▸ ASSIGNED TASK:
Print exactly the lines from the one that contains "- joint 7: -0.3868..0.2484" through the last line of the material, both included, and leave out all pictures.
[[ GIVEN INFORMATION, beginning ]]
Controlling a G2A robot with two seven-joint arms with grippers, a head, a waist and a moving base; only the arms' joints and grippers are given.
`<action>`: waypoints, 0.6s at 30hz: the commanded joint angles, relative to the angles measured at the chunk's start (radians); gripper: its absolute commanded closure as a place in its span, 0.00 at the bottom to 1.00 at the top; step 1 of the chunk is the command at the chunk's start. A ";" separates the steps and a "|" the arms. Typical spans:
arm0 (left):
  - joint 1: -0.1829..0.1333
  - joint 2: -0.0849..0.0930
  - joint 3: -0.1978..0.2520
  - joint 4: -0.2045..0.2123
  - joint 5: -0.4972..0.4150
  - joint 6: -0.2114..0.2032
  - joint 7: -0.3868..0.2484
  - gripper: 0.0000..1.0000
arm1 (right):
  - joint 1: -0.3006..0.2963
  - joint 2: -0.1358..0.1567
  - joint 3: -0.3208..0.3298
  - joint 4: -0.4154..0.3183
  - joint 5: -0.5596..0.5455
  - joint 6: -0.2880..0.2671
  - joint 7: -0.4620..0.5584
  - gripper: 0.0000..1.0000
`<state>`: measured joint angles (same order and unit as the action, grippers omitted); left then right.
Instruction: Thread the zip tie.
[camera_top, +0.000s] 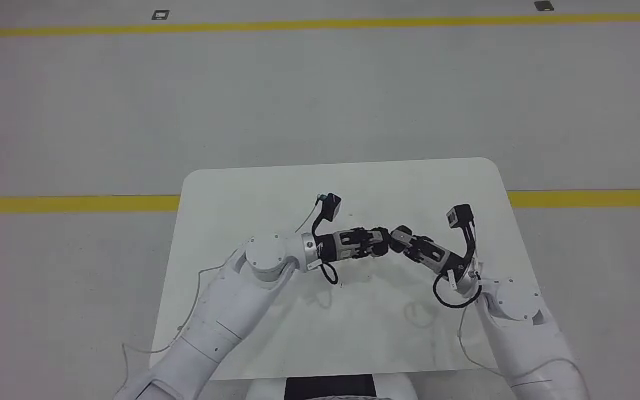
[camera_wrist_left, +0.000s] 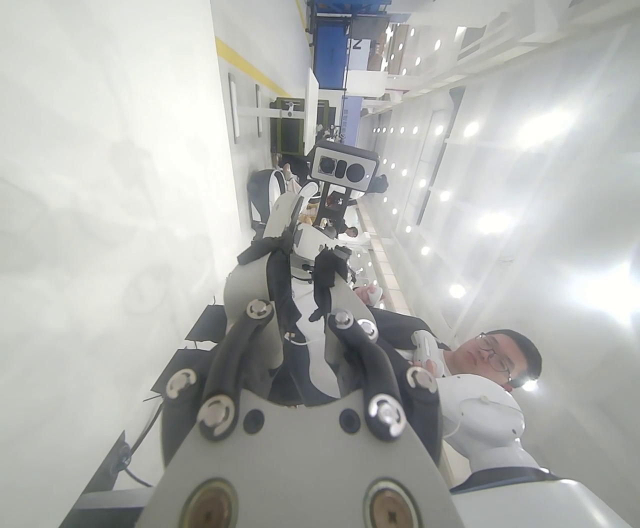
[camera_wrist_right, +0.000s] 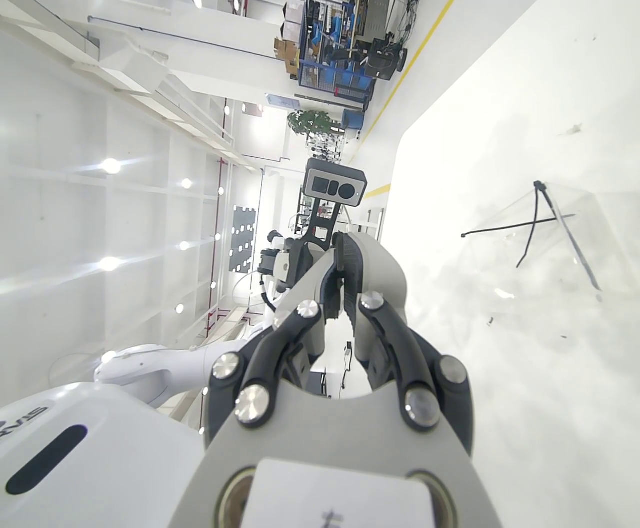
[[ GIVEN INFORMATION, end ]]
▸ ANSWER:
  - joint 7: -0.3868..0.2484
  - gripper: 0.0000..1.0000
arm1 (right):
  - joint 1: -0.3006..0.2963
  - joint 2: -0.1358..0.1567
  - joint 3: -0.3208..0.3298
  - joint 4: -0.4154..0.3183
  - joint 5: -0.5596..0.5455
  - joint 6: -0.2880..0.2671
  - joint 7: -0.4620..0.5584
  - gripper: 0.0000..1.0000
`<state>`: measured joint angles (same order and unit as the action, grippers omitted); left then right.
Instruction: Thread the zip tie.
[camera_top, +0.000s] 
[camera_wrist_left, +0.000s] 
[camera_wrist_right, +0.000s] 

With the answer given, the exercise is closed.